__THE TASK__
Within the listing below, please show every line carrying the string "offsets".

__DATA SUPPLIED__
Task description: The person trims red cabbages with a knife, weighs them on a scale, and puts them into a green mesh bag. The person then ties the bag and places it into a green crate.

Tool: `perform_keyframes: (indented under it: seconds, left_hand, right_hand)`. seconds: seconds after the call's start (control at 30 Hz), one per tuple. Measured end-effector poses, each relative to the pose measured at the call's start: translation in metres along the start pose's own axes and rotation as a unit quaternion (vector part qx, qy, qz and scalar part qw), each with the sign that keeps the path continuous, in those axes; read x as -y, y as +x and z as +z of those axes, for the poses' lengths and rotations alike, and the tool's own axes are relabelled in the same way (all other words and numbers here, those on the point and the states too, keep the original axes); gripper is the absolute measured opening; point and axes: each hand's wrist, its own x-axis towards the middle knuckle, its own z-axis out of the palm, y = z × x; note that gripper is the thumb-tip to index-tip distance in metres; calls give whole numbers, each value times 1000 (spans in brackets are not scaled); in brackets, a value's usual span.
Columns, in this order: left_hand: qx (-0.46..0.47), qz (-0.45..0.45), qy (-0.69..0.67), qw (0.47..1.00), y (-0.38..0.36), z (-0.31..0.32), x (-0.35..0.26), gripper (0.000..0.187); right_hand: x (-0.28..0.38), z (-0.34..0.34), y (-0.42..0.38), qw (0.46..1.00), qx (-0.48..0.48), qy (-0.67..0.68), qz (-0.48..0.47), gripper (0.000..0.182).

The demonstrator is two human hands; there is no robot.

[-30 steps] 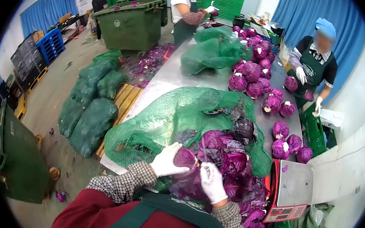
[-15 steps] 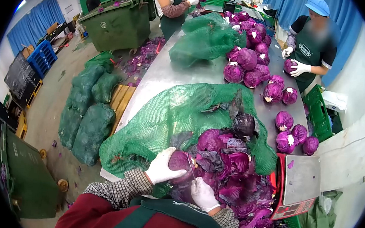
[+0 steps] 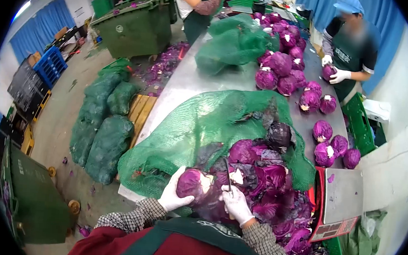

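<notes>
My left hand (image 3: pixel 174 194), in a white glove, holds a red cabbage (image 3: pixel 191 184) from its left side; the pale cut stem faces right. My right hand (image 3: pixel 237 204), also gloved, is closed round a knife (image 3: pixel 228 173) whose blade points up and away from me. A small gap separates the blade from the held cabbage. Loose purple leaves (image 3: pixel 271 181) are heaped right of the knife. Behind both hands a green mesh bag (image 3: pixel 190 121) lies spread on the metal table (image 3: pixel 176 84).
Trimmed cabbages (image 3: pixel 281 64) are piled at the table's far right. A scale (image 3: pixel 344 196) stands at the right edge. Two co-workers (image 3: pixel 351 48) (image 3: pixel 194 7) handle cabbages across the table. Full mesh sacks (image 3: pixel 111 144) and green bins (image 3: pixel 135 31) stand on the left.
The held cabbage has turned so its pale stem shows. My right hand and the knife have moved right, away from it. The whole view has shifted slightly.
</notes>
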Motion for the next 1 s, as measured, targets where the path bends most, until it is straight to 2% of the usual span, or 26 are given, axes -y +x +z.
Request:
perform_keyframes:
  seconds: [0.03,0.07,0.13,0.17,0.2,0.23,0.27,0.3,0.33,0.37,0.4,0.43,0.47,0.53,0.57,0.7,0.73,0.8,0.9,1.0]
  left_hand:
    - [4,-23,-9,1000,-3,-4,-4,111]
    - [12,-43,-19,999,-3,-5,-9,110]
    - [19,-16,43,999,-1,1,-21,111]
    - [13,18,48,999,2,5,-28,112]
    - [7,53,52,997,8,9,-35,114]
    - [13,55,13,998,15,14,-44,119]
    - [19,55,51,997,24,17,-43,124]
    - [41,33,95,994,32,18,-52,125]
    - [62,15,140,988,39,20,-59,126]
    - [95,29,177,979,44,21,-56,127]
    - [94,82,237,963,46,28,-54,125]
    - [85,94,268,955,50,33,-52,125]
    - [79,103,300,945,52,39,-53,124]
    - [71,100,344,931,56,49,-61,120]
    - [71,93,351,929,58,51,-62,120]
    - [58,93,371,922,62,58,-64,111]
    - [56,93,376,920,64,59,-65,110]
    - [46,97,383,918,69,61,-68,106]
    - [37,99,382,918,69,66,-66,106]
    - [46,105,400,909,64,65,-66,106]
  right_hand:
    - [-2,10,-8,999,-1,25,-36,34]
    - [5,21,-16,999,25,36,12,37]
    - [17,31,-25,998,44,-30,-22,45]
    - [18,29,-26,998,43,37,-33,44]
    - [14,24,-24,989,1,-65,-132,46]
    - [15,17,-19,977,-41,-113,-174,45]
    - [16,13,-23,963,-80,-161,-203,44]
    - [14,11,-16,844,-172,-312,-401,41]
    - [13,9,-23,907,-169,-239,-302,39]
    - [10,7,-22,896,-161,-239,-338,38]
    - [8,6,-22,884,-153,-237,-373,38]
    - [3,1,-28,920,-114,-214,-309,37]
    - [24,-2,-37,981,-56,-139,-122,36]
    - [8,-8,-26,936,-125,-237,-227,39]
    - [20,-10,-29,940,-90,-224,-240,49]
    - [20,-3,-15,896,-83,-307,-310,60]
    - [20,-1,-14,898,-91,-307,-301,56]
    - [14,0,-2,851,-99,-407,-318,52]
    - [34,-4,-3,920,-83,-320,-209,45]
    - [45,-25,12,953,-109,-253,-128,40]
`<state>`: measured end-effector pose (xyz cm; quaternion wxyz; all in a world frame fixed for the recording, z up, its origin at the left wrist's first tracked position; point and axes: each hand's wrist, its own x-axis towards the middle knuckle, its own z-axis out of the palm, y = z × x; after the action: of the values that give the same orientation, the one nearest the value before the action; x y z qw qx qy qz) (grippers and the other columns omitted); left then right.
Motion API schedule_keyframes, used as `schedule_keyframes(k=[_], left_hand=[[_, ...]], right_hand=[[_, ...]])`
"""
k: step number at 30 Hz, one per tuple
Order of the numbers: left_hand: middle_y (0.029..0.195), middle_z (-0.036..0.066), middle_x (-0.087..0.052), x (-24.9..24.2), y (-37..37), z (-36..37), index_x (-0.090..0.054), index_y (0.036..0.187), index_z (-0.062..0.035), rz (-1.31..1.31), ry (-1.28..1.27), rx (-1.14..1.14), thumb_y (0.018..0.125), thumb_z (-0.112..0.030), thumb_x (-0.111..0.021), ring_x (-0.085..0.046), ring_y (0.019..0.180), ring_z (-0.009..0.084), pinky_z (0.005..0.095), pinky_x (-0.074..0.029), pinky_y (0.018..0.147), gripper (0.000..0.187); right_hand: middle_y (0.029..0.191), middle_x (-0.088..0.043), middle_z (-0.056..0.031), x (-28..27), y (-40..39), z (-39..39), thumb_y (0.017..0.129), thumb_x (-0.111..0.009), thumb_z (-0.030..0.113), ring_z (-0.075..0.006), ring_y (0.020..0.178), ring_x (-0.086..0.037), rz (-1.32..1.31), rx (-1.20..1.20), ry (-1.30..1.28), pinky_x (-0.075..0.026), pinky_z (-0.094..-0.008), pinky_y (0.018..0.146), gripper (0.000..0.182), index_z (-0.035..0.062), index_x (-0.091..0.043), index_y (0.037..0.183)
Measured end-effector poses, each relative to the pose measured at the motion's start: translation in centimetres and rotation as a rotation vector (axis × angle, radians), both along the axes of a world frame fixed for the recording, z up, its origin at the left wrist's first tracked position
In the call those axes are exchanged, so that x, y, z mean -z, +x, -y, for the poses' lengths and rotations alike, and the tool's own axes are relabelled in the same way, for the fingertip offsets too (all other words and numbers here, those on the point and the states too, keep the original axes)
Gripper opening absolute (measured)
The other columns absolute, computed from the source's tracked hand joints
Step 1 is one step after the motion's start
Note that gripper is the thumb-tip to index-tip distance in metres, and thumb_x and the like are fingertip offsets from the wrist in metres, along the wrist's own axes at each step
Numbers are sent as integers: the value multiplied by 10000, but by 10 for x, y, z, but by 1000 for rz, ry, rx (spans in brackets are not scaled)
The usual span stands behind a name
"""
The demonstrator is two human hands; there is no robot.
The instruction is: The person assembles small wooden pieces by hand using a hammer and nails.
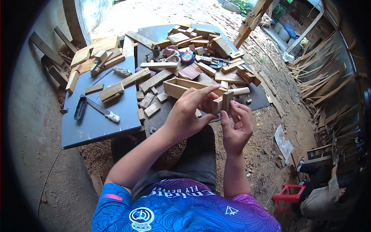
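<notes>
My left hand [188, 110] pinches a small pale wood block [217, 105] between thumb and fingers, above the near edge of the table. Upright against that block stands a thin, darker wood piece [228, 101], gripped by the thumb and fingers of my right hand [237, 129]. The two pieces meet face to face between my hands. Just behind my left hand lies a long box-like wooden frame [176, 89]. A pale round wooden stick [239, 91] rests beyond my right fingertips.
Offcuts, a blue-and-red tape measure [187, 57] and a metal clamp [218, 63] crowd the table. On the blue-grey board [96, 131] lie a saw-like tool with a wrapped end [112, 116] and a black handle [80, 107]. A person [322, 195] sits at lower right by a red stool [288, 195].
</notes>
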<state>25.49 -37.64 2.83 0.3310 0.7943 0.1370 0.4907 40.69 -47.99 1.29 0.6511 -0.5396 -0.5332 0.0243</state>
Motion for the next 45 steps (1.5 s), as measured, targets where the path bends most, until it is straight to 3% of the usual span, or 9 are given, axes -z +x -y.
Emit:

__ANSWER TO THIS EXERCISE__
In the call those axes are exchanged, so that x, y, z mean -z, +x, -y, for the poses' lengths and rotations alike, and the tool's own axes are relabelled in the same way, for the fingertip offsets too (all other words and numbers here, those on the point and the states too, keep the original axes)
Note that gripper is the thumb-tip to index-tip distance in metres, and thumb_x and the like are fingertip offsets from the wrist in metres, along the wrist's own axes at each step

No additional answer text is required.